As tradicionais histórias de ?vilão e mocinho? não são seguidas à risca no mundo dos negócios. Exemplo disso é a Philip Morris, dona da marca Marlboro, que está tentando jogar nos dois times. A empresa, tida como uma das maiores inimigas da saúde pública por fabricar cigarros, pode se tornar heroína em breve: ela prepara o lançamento de um inalador superpotente, o Aria, capaz de levar medicamentos contra doenças como enfizema pulmonar e diabetes ao fundo dos pulmões do paciente. A novidade deve melhorar a imagem da companhia, especialmente em tempos de campanhas anti-tabagistas acirradas e de restrição às propagandas de cigarros no mundo todo. Mas também pode levantar uma polêmica: a Philip Morris estaria tentando vender o veneno e o antídoto?

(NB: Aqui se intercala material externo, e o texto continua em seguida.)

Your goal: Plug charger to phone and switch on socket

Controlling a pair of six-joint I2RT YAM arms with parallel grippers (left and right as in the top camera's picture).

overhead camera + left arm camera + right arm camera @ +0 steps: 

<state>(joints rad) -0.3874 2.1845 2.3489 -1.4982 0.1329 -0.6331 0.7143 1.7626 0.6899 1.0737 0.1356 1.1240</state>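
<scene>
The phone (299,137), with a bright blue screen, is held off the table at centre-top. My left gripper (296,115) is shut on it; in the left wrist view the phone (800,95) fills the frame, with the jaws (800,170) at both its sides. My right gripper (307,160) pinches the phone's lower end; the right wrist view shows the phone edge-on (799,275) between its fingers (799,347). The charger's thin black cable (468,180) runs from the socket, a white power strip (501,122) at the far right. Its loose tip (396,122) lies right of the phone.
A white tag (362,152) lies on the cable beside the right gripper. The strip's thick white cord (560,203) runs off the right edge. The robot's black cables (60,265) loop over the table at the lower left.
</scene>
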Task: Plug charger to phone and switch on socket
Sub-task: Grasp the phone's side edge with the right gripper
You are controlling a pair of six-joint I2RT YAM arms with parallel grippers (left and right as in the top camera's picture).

Trata-se de um lançamento inusitado e, ao mesmo tempo, arriscado da empresa, que é controlada pelo Grupo Altria. Inusitado porque ele é fruto de um experimento que deu errado. A idéia era criar um cigarro menos nocivo, sem tabaco (que não produzisse fumaça). O produto levaria a nicotina diretamente ao pulmão dos fumantes. Os cientistas da empresa fracassaram nessa tentativa, mas descobriram um inalador que leva remédios contra esclerose, diabetes e doenças pulmonares para o pulmão, onde as substâncias são absorvidas mais rapidamente pela corrente sangüínea (confira como o inalador funciona no gráfico ao lado). A descoberta pode representar a entrada da Philip Morris em um mercado estimado em US$ 25 bilhões só nos EUA, o de inaladores e medicamentos desse tipo. É aí que entra a parte arriscada do negócio: como é que a indústria farmacêutica e os ativistas anti-tabaco reagirão à intenção da fabricante de cigarros de entrar no mercado de tratamentos médicos? Por enquanto, a companhia não se preocupa com isso. O inalador não tem data de lançamento e ainda tem de ser aprovado pela rigorosíssima FDA, espécie de Anvisa americana. ?A Philip Morris só tem a ganhar com a iniciativa. Para seus clientes, a empresa não é vilã, é uma fornecedora como qualquer outra. E, para os anti-tabagistas, se a empresa cumprir o que promete, que é oferecer um produto que melhore o tratamento de doenças crônicas, ela ganha pontos?, opina Luiz Fernando Lucas, diretor da Meglio Consultoria de Marcas.

A Philip Morris também vem mexendo seus pauzinhos para manter suas marcas em alta no mercado e driblar a proibição às campanhas de cigarro. O Marlboro, nome mais poderoso da indústria tabagista mundial, é, mesmo sem a ajuda dos caubóis de suas propagandas, líder de vendas nos EUA, com 40% do mercado. O segredo do sucesso é uma atitude agressiva de marketing não-convencional, que prioriza a relação direta com o consumidor em ações promocionais nos pontos de venda e na Internet. ?O Marlboro trabalhou muito bem a construção da marca por anos. Não precisa mais de propaganda para se firmar?, afirma Lucas. A marca tem 26 milhões de americanos cadastrados em seus sites.

A Philip Morris parece não ter mesmo com o que se preocupar. A previsão de lucro para 2006 é de US$ 11,4 bilhões ? quase o dobro do resultado de 2004. No Brasil, a melhora de participação de mercado (ela tem 15%) está, desde o dia 1 de novembro, nas mãos de Amalia Sina, ex-presidente da Walita. A executiva assume a presidência da filial brasileira com a missão de imprimir, em sua gestão, algumas das características que a tornaram mais conhecida: agilidade e bom relacionamento com a clientela. Tudo o que a Philip Morris mais aprecia no momento.